That's not the page I saw. I was asked who I would vouch for, not who I'd like to vouch for me.

Does anyone has a screen shot of that page?


You may want to step back, take a deep breath, and figure out a way (or someone else, if needed) to respond positively to criticism.

Right now you just look pissy.


FWIW, jmalter (FounderDating CEO) and jfarmer (who's passive-aggressively posting the same screenshot in a bunch of threads) are different accounts.


That's an unfair statement given that it's an invite only page.


It appears this is the page in question: http://imgur.com/KSsinEq


I don't think the problem is with the message, the problem is with the way it is worded as a personal email from A to B when they probably thought they were getting a generic 'A has invited you to join FounderDating!'.

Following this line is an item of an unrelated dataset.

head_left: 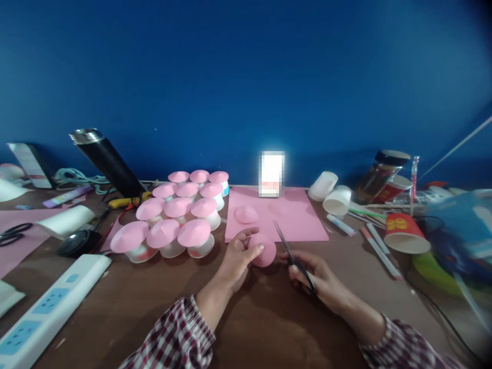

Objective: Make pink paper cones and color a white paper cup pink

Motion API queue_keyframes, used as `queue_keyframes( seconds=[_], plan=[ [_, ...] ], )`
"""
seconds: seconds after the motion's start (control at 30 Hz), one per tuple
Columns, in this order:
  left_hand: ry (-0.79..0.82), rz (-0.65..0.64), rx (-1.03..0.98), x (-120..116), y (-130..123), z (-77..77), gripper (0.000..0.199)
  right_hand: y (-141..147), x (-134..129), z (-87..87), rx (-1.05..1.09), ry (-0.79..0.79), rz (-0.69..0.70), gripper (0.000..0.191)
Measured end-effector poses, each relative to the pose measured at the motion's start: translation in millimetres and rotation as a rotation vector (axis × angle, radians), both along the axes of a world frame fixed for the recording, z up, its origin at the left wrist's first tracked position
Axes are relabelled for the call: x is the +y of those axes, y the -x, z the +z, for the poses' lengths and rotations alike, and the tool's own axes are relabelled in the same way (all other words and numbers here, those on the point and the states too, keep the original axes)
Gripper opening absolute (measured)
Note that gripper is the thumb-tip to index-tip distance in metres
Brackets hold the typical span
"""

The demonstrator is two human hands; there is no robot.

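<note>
My left hand (237, 261) pinches a round pink paper disc (266, 253) between thumb and fingers, just above the table's middle. To its right, my right hand (313, 277) is closed around the handles of dark scissors (291, 256), whose blades point up and away from me, apart from the disc. Behind both hands lies a pink paper sheet (300, 225). On that sheet sits a shallow pink paper cone (246, 215). Several paper cups topped with pink cones (194, 233) stand in rows to the left of my left hand.
At left are a white power strip (57, 307), a leaning black flask (111, 164) and a second pair of scissors (15, 233). White paper cups (337, 200), markers (380, 253), a red paper cup (406, 233) and a lidded bottle (380, 177) lie at right. A bright phone-like screen (271, 174) stands behind the sheet.
</note>
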State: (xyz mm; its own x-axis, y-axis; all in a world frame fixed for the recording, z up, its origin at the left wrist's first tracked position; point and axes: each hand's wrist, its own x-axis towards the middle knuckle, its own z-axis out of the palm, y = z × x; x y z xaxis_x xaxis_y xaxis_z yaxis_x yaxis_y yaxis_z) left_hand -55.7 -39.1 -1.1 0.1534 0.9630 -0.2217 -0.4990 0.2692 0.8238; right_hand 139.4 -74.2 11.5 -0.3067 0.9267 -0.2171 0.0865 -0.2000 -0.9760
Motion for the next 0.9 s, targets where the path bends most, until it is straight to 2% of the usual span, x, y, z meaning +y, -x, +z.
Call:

Yes, we have a "see/edit message link"


You also have an incredibly bad attitude, and have a difficult time taking constructive criticism. Your default wording is ridiculous. A user wasn't able to understand the consequences of your UX. That's a failing on YOUR part. Grow up.


Woh... Grow up? All they posted was that they DID have an edit/see message button... how is that failing to take criticism?

I am not saying I disagree that this practice is shady, but I am not sure where the bad attitude and grow up part is coming from. There is a lot in between "your practices might be misleading and slightly shady" to "grow up you have an incredibly bad attitude"


See her other replies. The only correct response to this type of situation is a professionally worded apology and some soul searching to determine where the zeal for viral distribution outpaced commonly understood limits of ethical marketing.

A user was asked to endorse people, but that action ended up endorsing a product; that is the very definition of deceptive viral marketing.

Someone who is too eager to attract users and too confident to politely respond to even the most scathing criticism is clearly struggling with a lack of maturity. If this was an overly zealous employee, that would be one thing, but the founder/CEO? Giant red flag.


I would rather you show me the message up front.

(I am the original poster.)


I'm sure it's a link because more people would choose not to send it if they actually saw it first.


This is generally called "Deceptive UX" or http://darkpatterns.org/

“It’s difficult for me [or the other customers] to tell if they do this deliberatively to try to sell… or if they’re just careless with the way they’re designing things,” he said. “You need to see your product from the user’s standpoint.” http://blog.web2expo.com/2011/10/deceptive-ux-how-to-trick-p...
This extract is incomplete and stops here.